Wobec przemocy "Milczenia"

(fot. gutekfilm.pl)

Pojawiają się liczne recenzje filmu "Milczenie". Nie pierwszy raz Scorsese swoją twórczością wywołuje polemikę. Bywało, że bardziej zażartą niż teraz.

To nie będzie recenzja. Chcę po prostu rozwiązać dylematy, które postawiła przede mną owa opowieść o prześladowaniach w siedemnastowiecznej Japonii. Niemożliwe? To są zbyt skomplikowane sprawy? Autor zadał pytania, nie oczekując odpowiedzi?

DEON.PL POLECA

Być może. Ale po co byłyby pytania, gdybyśmy nie starali się choćby tylko zasmakować w poszukiwaniu odpowiedzi? W tym celu przeczytałem (jeszcze przed obejrzeniem filmu) książkę Shusaku Endo "Milczenie" (napisaną w 1966 r.), która została dość wiernie sfilmowana przez Martina Scorsese. Padło to "dość", ponieważ zakończenie jest znacząco inne i zmusza do innej lektury, choć wnioski mogą być podobne.

Co bym zrobił na miejscu mojego współbrata? Podeptałbym wizerunek Chrystusa i w ten sposób dokonał aktu apostazji, czy nie?

Nie torturowano go i nie grożono mu torturami. Był gotowy na śmierć i nawet głośno domagał się tortur. Dylemat nie polegał na wyborze między przeżyciem i oszczędzeniem sobie cierpień a zachowaniem wierności Bogu. Wybór był inny: nienadepnięcie świętego wizerunku oznaczało śmierć w męczarniach biednych wieśniaków Japończyków, którzy już wyrzekli się chrześcijaństwa, natomiast nadepnięcie oznaczało ich ocalenie, ale jednocześnie ogłoszenie, że oto ostatni z żyjących w Japonii kapłanów katolickich wyparł się wiary. Według inkwizytora miałoby to podciąć korzenie chrześcijaństwu w tym kraju.
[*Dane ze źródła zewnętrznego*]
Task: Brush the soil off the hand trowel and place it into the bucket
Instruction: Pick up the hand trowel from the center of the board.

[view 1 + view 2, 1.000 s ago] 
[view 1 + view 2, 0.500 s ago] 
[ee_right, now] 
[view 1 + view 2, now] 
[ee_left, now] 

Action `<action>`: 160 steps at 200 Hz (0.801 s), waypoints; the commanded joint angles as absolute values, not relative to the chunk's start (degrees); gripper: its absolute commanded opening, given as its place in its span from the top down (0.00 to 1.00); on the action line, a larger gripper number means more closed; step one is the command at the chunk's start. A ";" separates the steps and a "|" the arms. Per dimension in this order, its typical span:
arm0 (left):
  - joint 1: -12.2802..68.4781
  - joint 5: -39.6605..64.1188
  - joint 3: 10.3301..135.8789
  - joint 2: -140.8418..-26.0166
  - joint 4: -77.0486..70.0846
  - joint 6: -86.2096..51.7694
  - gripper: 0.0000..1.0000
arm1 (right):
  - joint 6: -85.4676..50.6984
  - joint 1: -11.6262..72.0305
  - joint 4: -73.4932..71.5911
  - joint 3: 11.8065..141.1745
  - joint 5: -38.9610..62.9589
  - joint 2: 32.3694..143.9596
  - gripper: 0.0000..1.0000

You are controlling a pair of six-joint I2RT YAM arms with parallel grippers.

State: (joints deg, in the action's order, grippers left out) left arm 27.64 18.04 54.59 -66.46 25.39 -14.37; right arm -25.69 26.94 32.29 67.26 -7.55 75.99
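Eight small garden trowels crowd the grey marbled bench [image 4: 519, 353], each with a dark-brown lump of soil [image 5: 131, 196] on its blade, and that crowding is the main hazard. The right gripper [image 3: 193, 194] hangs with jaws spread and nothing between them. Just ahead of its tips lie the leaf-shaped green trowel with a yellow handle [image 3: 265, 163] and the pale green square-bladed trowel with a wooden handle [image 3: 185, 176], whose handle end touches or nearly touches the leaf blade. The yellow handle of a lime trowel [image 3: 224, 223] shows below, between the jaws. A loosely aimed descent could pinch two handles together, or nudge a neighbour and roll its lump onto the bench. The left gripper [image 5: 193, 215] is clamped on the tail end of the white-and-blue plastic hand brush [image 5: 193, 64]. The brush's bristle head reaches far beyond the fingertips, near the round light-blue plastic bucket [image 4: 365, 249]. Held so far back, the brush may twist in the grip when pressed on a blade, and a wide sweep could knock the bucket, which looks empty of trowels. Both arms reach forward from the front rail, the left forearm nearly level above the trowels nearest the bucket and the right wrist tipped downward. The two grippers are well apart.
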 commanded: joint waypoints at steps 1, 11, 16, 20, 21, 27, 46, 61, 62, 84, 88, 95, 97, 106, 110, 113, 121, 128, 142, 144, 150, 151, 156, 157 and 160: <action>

Co byłoby lepsze (lub jak kto woli: mniej gorsze): ostatni ksiądz "wygrywa" z osławionym chrześcijanożercą, nie ugina się, pozostaje katolikiem za cenę życia wyznawców, czy formalny akt apostazji, współpraca z prześladowcami i ocalenie owych pięciu skazańców, którzy i tak już wyrzekli się wiary, więc umarliby jako apostaci?

Można by w tym miejscu pomyśleć, że to jakiś dziwny dylemat, odległy od naszych problemów. Czyżby?

Z filmu bije przemoc. Prawie dosłownie. Wielu widzów czuje się przez nią powalonymi. Jest to przemoc fizyczna, ale i psychiczna: kłamstwa, fałszywe obietnice, nieliczenie się z losem biedaków. Przypominają się opisy śledztw prowadzonych przez gestapo, UB czy jakichś innych inkwizytorów. (Ciekawe czemu polskie tłumaczenie mówi o naczelniku, a nie inkwizytorze lub co najmniej śledczym?)

Scorsese w wywiadzie udzielonym a propos tego filmu dla La Civiltà Cattolica opowiada o bezpośredniej przemocy, jakiej doświadczył od włoskiej mafii w USA. Wystarczy obejrzeć jego "Chłopców z ferajny", by uświadomić sobie, co to było.

Taka przemoc paraliżuje, poraża oraz sprawia, że nie wierzymy oprawcom, odbiera im prawo występowania w imieniu pokrzywdzonych. A tak o sobie mówiła mafia, ubecy oraz ów japoński inkwizytor. Opowiada on historyjkę o czterech kłócących się konkubinach (różnych odłamach chrześcijaństwa) i japońskiej żonie (buddyzmie). Ale patrząc na okrutne sceny oraz cynizm w wykorzystaniu i zabijaniu Japończyków, mamy wrażenie, iż ta żona jest dzieciobójczynią.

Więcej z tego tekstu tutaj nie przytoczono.